TASK DETAILS:
Exclude the images, then return every line below exactly as written.

SOURCE MATERIAL:
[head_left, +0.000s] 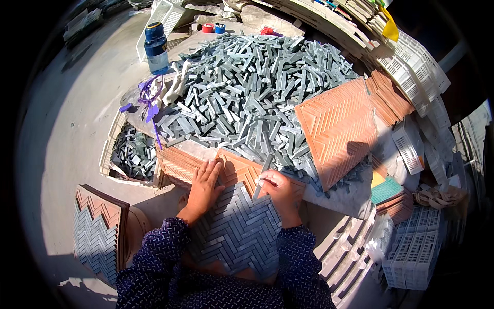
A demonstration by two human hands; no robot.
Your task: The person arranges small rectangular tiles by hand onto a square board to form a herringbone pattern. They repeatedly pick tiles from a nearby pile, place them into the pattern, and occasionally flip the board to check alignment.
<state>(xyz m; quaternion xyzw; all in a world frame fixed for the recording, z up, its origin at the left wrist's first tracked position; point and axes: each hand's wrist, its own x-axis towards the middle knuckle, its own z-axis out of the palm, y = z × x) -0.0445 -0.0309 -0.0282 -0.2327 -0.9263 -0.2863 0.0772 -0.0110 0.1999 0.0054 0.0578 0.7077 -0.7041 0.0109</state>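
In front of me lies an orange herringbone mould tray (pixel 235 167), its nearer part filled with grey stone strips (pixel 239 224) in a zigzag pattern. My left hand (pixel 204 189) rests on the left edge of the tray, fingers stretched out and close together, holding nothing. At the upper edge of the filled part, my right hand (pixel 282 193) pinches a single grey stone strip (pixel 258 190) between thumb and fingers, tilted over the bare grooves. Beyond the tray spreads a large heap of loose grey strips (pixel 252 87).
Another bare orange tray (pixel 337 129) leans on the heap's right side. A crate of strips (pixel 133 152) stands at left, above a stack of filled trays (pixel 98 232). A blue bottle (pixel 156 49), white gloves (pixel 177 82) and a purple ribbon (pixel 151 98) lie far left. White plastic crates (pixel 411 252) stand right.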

WRITTEN REPLY:
[head_left, +0.000s] 
A demonstration by two human hands; no robot.
Your task: The person arranges small rectangular tiles by hand onto a square board to form a herringbone pattern. They repeatedly pick tiles from a nearby pile, place them into the pattern, and occasionally flip the board to check alignment.
<state>(xyz m; quaternion xyzw; all in a world frame fixed for the recording, z up, its origin at the left wrist's first tracked position; point and axes: each hand's wrist, its own x-axis towards the middle knuckle, its own z-axis out of the palm, y = z × x) -0.0445 -0.0309 -0.0282 -0.2327 -0.9263 -0.2863 0.0772 -0.0110 0.1999 0.0054 0.0578 0.7077 -0.7041 0.0109</state>
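In front of me lies an orange herringbone mould tray (pixel 235 167), its nearer part filled with grey stone strips (pixel 239 224) in a zigzag pattern. My left hand (pixel 204 189) rests on the left edge of the tray, fingers stretched out and close together, holding nothing. At the upper edge of the filled part, my right hand (pixel 282 193) pinches a single grey stone strip (pixel 258 190) between thumb and fingers, tilted over the bare grooves. Beyond the tray spreads a large heap of loose grey strips (pixel 252 87).
Another bare orange tray (pixel 337 129) leans on the heap's right side. A crate of strips (pixel 133 152) stands at left, above a stack of filled trays (pixel 98 232). A blue bottle (pixel 156 49), white gloves (pixel 177 82) and a purple ribbon (pixel 151 98) lie far left. White plastic crates (pixel 411 252) stand right.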

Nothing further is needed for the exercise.